The new outbreak comes with the country still reeling from a nightmarish epidemic which wrecked its health service and economy and left 4,800 Liberians dead.
Before the new cases, Liberia had reported its last victim on March 20 and was declared Ebola-free on May 9.
Neighboring Guinea and Sierra Leone are both still battling the epidemic, which has killed more than 11,200 people in 18 months across west Africa.
Twenty new cases were reported in the week to June 21 between them.
US Assistant Secretary of State for African Affairs Linda Thomas-Greenfield told a news conference broadcast online from Washington that the new Ebola death was “a warning to us that the job is not done”.
“We will remain engaged with governments in the region to ensure Ebola does not take hold again in the way it did last summer,” said Thomas-Greenfield on Tuesday.
Residents in Monrovia, a crowded chaotic city of around one million people, spoke of their fears that the Margibi outbreak would develop into a full-blown epidemic.
“I am scared — I am so scared that I don’t even know where to start,” said Jeneba Freeman, 45, a stallholder in the capital’s Redlight market.
Ebola is spread among humans via the bodily fluids of recently deceased victims and people showing symptoms of the tropical fever, which include vomiting, diarrhea and — in the worst cases — massive internal hemorrhaging and external bleeding.
Experts have speculated that the 17-year-old boy could have been infected by an entirely new variant of the virus from an animal such as a fruit bat, rather than from a human.
A more worrying possibility is that clusters of Ebola continue to smoulder under the surface, far from the gaze of local or international health authorities.
“We heard on radio that Ebola has turned around to come back to Liberia,” said Samanta Blamo, 55, another stallholder at the Redlight market, where buckets of chlorinated water began to appear on Wednesday.

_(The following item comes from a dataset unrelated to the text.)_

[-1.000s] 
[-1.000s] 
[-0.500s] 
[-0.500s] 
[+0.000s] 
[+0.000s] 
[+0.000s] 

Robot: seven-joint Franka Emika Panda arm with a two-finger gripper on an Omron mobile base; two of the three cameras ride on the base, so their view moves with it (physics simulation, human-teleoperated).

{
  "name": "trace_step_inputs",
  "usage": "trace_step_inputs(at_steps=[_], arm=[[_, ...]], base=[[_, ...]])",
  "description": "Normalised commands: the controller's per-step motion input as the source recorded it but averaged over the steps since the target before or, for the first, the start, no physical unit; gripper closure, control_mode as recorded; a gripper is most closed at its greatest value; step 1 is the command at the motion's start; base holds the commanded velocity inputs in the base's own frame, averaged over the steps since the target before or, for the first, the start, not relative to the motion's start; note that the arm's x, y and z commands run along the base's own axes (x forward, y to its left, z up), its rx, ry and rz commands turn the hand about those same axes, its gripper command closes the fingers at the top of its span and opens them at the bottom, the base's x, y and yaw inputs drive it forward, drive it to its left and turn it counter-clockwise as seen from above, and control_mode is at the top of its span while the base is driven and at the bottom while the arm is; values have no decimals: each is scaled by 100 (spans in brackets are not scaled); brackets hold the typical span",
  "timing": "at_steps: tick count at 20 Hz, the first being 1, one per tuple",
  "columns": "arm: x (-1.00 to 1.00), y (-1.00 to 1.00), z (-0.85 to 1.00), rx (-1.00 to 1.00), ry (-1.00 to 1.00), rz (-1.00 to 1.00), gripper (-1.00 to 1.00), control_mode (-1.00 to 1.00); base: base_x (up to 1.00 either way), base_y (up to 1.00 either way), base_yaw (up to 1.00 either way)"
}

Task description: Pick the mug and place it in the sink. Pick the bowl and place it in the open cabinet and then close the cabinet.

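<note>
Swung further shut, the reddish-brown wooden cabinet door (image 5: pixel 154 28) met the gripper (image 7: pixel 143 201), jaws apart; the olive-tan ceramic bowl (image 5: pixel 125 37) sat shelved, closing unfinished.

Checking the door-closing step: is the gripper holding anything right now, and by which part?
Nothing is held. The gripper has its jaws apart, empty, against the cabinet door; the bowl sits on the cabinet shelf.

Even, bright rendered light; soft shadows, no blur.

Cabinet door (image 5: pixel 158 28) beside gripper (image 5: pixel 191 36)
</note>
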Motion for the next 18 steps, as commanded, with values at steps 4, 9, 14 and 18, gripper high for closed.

“This is why we are bringing our Ebola buckets. We were still washing our hands but only few buckets were here. Now everybody has one again, just like the way it was in 2014.”
During the months of peak transmission from August to November last year, Liberia was the setting for some of the most shocking scenes from the outbreak, by far the worst in history.
The country was reporting more than 300 new cases a week, with uncollected and highly infectious bodies piling up in the streets of Monrovia.
The health system — embryonic before the crisis, with some 50 doctors and 1,000 nurses for 4.3 million people — was devastated, losing 192 health workers out of 378 infected.
Schools remained shut after the summer holidays, unemployment soared as the formal and black-market economies collapsed and clinics closed as staff died and non-emergency healthcare ground to a halt.
Parents found themselves on Wednesday mulling the dilemma of whether to curtail the end of an already hugely disrupted school year by keeping their children at home.
Patricia Sleboh, a mother-of-three, told AFP she would rather keep her children from classes than risk “losing them to Ebola”.